James Cooper and Kashyap Kompella: The Artificial Intelligence Imperative for Lawyers

Extract from James Cooper and Kashyap Kompella’s article “The Artificial Intelligence Imperative for Lawyers”

Artificial Intelligence (AI) can be a game changer for the legal profession. But, it is also true that there is no shortage of nightmare scenarios concerning the use of AI in legal profession.

The mass media has reported on these digitized miscarriages of justice on a regular basis:  Algorithmic bias is infecting sentencing tools used by judges. Built-in discrimination based on historic practices plague predicting policing models now in use in major urban centers. There have been instances of law students using large language models to write their essays and examinations. Similarly, some lawyers have been sanctioned for utilizing ChatGPT to draft legal briefs that were submitted to courts.

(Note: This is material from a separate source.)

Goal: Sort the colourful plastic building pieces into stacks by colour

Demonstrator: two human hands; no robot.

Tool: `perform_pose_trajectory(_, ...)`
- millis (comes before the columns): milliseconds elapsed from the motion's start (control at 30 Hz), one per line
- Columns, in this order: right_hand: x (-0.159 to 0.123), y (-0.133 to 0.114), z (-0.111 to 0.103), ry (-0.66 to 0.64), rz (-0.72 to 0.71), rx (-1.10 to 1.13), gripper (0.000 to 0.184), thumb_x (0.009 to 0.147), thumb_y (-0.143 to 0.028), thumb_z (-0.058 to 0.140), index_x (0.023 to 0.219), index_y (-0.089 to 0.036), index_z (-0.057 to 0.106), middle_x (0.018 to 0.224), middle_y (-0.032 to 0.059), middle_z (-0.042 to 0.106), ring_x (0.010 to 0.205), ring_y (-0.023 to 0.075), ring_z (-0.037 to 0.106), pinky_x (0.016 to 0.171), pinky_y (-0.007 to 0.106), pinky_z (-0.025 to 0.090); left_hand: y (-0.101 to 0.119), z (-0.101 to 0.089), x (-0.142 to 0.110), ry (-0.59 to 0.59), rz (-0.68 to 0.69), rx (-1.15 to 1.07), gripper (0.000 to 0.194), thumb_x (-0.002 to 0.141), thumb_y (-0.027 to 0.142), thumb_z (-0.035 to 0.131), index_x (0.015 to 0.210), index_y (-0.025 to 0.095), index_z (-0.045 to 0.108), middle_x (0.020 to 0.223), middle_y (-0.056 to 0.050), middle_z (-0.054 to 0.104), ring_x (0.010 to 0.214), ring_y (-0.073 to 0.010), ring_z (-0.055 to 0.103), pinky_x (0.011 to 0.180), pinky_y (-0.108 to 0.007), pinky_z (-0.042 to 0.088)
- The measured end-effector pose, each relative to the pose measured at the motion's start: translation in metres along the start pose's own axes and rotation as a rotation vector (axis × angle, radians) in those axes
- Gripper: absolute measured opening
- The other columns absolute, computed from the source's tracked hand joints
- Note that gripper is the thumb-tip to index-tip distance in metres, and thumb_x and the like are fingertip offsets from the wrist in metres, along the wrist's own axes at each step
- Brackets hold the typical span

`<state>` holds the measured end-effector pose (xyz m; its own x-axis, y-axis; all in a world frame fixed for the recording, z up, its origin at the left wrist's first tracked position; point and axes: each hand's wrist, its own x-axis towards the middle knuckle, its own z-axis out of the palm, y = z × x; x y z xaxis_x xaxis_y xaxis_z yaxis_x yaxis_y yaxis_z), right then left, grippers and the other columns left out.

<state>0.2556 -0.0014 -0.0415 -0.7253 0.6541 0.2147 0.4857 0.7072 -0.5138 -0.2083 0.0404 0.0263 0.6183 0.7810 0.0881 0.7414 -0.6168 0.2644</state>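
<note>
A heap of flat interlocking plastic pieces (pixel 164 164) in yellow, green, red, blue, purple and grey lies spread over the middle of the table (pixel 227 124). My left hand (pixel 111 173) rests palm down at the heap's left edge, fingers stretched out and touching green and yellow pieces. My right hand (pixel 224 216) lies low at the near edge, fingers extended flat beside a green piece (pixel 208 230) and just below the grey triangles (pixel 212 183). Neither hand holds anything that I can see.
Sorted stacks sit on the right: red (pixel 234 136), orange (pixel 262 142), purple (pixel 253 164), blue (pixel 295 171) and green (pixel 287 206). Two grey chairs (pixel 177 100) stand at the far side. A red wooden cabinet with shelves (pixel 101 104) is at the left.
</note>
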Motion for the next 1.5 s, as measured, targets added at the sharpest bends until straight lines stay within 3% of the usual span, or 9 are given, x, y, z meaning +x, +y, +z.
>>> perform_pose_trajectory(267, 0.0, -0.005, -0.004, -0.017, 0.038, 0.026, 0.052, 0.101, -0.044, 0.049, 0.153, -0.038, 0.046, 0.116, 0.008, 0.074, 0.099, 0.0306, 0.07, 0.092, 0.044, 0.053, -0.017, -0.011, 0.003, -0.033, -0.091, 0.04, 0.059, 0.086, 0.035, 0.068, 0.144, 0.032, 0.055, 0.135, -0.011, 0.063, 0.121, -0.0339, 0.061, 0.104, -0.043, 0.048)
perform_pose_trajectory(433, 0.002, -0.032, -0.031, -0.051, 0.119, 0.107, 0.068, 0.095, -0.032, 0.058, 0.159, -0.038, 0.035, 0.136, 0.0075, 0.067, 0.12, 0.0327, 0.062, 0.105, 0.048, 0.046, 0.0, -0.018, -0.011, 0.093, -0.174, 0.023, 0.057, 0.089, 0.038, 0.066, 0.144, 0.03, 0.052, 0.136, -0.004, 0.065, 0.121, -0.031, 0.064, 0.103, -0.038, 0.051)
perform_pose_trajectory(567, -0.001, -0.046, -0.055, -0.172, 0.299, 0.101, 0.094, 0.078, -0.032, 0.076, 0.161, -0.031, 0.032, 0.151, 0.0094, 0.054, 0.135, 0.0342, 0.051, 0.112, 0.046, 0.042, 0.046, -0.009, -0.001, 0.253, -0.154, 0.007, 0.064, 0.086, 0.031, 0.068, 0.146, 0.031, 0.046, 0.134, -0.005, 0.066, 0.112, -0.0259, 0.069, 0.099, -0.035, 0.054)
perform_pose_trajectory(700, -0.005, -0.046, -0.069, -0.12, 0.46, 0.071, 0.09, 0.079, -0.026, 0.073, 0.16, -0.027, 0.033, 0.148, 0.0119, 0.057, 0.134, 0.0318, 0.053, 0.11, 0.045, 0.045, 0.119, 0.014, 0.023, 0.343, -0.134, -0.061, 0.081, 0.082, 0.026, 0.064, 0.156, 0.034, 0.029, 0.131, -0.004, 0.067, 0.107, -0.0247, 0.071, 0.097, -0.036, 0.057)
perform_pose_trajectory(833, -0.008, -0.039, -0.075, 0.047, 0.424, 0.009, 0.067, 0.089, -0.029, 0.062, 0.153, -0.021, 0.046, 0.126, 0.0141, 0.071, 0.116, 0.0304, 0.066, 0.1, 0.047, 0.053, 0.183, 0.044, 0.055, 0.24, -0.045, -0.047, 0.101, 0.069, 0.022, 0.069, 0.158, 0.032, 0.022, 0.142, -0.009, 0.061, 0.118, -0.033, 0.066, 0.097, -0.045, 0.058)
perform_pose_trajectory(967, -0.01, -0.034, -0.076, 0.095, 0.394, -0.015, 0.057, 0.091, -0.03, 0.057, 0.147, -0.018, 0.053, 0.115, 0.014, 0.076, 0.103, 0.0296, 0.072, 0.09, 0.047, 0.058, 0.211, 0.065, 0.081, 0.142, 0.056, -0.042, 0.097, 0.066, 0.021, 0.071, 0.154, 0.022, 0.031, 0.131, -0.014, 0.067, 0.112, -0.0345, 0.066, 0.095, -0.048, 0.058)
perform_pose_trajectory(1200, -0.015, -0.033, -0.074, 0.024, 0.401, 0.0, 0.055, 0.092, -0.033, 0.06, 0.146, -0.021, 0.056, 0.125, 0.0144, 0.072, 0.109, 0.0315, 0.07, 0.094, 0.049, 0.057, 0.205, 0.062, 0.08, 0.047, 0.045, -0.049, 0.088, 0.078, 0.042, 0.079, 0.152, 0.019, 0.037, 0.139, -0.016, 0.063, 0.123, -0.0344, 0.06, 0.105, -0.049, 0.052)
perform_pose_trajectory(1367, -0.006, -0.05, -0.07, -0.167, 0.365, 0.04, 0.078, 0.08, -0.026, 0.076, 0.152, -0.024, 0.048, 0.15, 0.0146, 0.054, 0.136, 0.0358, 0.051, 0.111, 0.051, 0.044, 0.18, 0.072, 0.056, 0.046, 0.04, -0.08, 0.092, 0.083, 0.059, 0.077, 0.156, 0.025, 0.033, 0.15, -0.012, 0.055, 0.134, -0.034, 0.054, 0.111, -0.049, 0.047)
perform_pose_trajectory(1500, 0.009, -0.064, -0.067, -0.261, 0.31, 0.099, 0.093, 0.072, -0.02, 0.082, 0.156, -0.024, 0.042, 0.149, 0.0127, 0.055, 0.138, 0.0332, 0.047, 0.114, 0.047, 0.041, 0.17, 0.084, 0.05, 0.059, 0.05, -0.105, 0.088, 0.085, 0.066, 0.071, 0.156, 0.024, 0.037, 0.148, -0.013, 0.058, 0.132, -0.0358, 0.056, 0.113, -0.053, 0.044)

The advent of AI tools—and their exponential growth—has forced the practising Bar, the judiciary, legal educators, and our profession’s regulators alike to address new questions. But are we ready to answer them when we do not know what we do not know? And even when we get schooled, the AI systems are deployed faster than we can ever regulate them.

It is no secret that we have to understand the new disputes that are arising in our legal systems as a result of Artificial Intelligence. As an example, issues of whether the works made through machine learning can enjoy the benefits of copyright law are winding their way through our courts, and being addressed differently in different parts of the world. In the United States, non-human entities are not recognized as authors and cannot hold copyrights for their works, whereas India allows AI systems to be co-authors. Until our legislators get control of these issues, we will have to rely on the patchwork of court decisions and regulator decision-making.